His Hakka grandmother once asked an old retiring Teochew fish ball noodle master for his recipe, back in the day. He did, she tweaked it and it stayed with the Ng family since. Now, not too long after his National Service gig, Douglas jumped in on the chance to continue this makan heritage. “Many old hawkers are dying and fading off and no one is taking over” and I can tell from his statement that he has this thing for heritage. I asked if he knew that the government would encourage him to buy ready machine made fish balls and sambal to improve productivity and sales at his stall, and he blurted, “I think all the hawkers should gather and protest this suggestion.” Then he goes on a spin about how he loves the artisanal heritage behind our street food culture “the feel, satisfaction and the look on customers’ faces”. I probed and he further explained,“it’s the feel of the wobbly fish paste, how I need to adjust to the supply each day as the fishes are not all the same every day and the way I need to beat and slap the paste, season and soak it before I can boil them- all very satisfying, I cannot explain why.”
But as a customer, I can.
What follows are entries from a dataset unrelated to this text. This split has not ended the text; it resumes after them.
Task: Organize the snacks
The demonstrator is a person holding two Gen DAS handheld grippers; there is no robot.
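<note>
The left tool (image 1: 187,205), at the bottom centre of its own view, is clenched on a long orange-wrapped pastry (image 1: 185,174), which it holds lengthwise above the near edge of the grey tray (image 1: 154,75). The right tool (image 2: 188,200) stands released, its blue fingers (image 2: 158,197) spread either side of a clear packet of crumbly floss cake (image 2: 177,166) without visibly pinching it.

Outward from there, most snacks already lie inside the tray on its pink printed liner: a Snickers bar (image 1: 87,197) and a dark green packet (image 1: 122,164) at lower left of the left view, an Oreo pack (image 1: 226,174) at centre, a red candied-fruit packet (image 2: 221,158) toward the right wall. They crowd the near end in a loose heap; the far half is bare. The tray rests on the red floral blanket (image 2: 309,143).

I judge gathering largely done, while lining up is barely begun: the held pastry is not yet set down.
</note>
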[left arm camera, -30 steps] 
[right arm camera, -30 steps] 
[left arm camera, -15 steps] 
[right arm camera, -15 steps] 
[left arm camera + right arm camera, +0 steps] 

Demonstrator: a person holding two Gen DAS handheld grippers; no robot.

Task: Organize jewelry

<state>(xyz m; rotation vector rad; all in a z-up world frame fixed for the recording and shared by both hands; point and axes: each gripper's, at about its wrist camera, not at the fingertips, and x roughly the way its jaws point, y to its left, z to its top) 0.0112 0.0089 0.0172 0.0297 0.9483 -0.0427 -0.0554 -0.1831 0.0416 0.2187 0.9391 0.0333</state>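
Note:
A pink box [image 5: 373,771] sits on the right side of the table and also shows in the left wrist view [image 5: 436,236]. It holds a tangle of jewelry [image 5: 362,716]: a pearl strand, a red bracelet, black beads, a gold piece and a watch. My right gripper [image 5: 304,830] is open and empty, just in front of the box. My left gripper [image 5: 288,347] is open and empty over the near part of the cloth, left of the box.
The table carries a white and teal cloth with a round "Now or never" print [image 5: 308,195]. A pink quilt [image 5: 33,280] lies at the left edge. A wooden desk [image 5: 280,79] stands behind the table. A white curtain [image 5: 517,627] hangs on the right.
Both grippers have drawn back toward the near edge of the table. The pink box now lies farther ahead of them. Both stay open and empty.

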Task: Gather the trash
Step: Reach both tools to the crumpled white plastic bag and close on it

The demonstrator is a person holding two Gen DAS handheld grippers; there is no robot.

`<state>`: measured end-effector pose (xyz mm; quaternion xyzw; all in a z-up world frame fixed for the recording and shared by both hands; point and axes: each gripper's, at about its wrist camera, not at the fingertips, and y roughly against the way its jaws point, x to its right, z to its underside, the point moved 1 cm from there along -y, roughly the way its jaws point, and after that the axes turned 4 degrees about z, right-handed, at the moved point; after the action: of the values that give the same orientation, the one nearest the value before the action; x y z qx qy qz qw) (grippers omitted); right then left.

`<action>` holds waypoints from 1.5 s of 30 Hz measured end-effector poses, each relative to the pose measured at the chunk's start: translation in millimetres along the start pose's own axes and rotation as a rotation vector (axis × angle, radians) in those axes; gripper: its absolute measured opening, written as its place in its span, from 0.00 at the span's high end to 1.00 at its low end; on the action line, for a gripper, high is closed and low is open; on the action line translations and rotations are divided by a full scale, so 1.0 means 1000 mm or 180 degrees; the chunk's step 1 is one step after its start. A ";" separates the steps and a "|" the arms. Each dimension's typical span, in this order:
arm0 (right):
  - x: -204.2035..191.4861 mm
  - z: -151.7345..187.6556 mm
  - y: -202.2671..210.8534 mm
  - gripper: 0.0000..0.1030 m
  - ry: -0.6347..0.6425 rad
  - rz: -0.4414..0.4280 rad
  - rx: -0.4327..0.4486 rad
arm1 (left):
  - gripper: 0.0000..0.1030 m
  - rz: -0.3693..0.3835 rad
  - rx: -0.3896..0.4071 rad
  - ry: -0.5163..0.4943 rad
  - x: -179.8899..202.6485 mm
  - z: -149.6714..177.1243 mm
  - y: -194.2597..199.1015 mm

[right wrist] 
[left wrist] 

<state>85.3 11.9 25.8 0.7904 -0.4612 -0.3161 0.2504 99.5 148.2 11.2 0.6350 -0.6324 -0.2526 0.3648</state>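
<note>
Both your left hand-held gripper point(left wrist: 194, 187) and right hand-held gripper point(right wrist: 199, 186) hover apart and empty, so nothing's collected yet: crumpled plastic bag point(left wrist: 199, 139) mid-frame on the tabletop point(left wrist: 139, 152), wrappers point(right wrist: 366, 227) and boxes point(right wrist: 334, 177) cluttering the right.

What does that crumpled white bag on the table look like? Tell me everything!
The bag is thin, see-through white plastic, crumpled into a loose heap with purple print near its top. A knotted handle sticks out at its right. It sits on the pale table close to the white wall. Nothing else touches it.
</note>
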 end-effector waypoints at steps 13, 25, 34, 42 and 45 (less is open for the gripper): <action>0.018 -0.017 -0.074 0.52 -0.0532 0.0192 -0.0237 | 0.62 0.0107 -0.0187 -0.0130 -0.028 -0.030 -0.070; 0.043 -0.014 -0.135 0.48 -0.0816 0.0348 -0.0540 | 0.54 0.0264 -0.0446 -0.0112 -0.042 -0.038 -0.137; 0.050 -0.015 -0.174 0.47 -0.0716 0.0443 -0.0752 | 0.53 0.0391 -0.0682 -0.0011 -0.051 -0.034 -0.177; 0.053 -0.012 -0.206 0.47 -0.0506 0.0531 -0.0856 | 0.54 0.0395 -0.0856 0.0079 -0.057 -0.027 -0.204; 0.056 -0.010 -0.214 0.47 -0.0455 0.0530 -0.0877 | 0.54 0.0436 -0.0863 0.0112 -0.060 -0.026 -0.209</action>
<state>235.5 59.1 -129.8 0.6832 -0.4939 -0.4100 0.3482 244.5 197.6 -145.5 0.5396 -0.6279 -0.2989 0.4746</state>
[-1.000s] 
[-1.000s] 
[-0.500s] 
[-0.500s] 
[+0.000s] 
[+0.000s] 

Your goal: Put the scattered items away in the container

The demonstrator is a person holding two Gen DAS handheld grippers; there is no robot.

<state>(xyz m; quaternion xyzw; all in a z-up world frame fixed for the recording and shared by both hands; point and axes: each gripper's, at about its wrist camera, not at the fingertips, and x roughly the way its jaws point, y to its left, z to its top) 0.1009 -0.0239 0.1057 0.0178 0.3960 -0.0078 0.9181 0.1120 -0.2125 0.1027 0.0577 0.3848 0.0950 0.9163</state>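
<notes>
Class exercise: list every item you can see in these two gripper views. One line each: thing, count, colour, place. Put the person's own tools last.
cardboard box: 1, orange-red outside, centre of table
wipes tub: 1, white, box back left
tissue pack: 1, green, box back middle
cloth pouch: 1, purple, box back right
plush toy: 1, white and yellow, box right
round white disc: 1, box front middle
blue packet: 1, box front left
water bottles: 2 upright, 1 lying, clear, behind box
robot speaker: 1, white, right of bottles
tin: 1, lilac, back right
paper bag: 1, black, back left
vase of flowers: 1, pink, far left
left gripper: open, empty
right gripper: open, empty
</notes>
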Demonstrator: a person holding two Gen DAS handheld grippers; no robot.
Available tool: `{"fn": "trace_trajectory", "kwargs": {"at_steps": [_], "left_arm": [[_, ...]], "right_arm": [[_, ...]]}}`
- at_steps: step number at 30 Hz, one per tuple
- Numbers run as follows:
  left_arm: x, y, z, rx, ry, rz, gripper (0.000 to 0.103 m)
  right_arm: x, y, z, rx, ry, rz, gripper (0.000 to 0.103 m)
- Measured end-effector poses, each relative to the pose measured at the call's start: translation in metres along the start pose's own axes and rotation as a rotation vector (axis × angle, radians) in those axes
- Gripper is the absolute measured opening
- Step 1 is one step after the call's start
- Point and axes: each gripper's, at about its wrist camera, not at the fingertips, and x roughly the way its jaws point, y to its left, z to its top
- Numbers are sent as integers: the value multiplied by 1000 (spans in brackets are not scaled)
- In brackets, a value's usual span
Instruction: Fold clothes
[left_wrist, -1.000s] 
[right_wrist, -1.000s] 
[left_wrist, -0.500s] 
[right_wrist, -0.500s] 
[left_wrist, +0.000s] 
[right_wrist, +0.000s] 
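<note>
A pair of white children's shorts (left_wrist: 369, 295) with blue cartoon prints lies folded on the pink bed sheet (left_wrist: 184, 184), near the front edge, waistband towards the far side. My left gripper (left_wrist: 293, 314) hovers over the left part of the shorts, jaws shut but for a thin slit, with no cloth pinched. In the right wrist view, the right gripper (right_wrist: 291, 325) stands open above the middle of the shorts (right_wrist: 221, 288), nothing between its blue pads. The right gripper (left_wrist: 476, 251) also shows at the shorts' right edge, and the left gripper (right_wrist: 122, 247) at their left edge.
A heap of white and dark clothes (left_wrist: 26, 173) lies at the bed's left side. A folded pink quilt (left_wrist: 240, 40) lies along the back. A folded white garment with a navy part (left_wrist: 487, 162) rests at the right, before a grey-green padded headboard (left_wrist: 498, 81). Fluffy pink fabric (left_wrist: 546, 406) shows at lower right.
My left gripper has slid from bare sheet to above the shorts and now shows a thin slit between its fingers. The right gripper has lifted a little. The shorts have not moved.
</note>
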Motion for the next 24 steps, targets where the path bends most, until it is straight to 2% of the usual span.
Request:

The fish ball has a soft bouncy resilience that is not artificially induced with flour. I had it on two occasions and it was even better the second time as the fish ball paste was smoother and softer. Their sambal - redolent with hae bi (dried shrimps) was a tad on the gentle side of spicy (the white collared lunch crowd had no quarrels with it) and the fresh made lard and oil, added to the pleasure meter. The mee poh noodles, was nicely “qq’ and al-dente. Their fish cakes were quite similar to the ones found in Teochew muay stalls, soft yet roughly textured and speckled with chilli and scallions.
But Jocelyn tells me she may leave her brother soon, once he settles in - for a gig in a fast food chain. Think it over, lady, don’t walk away from this heritage you are preserving.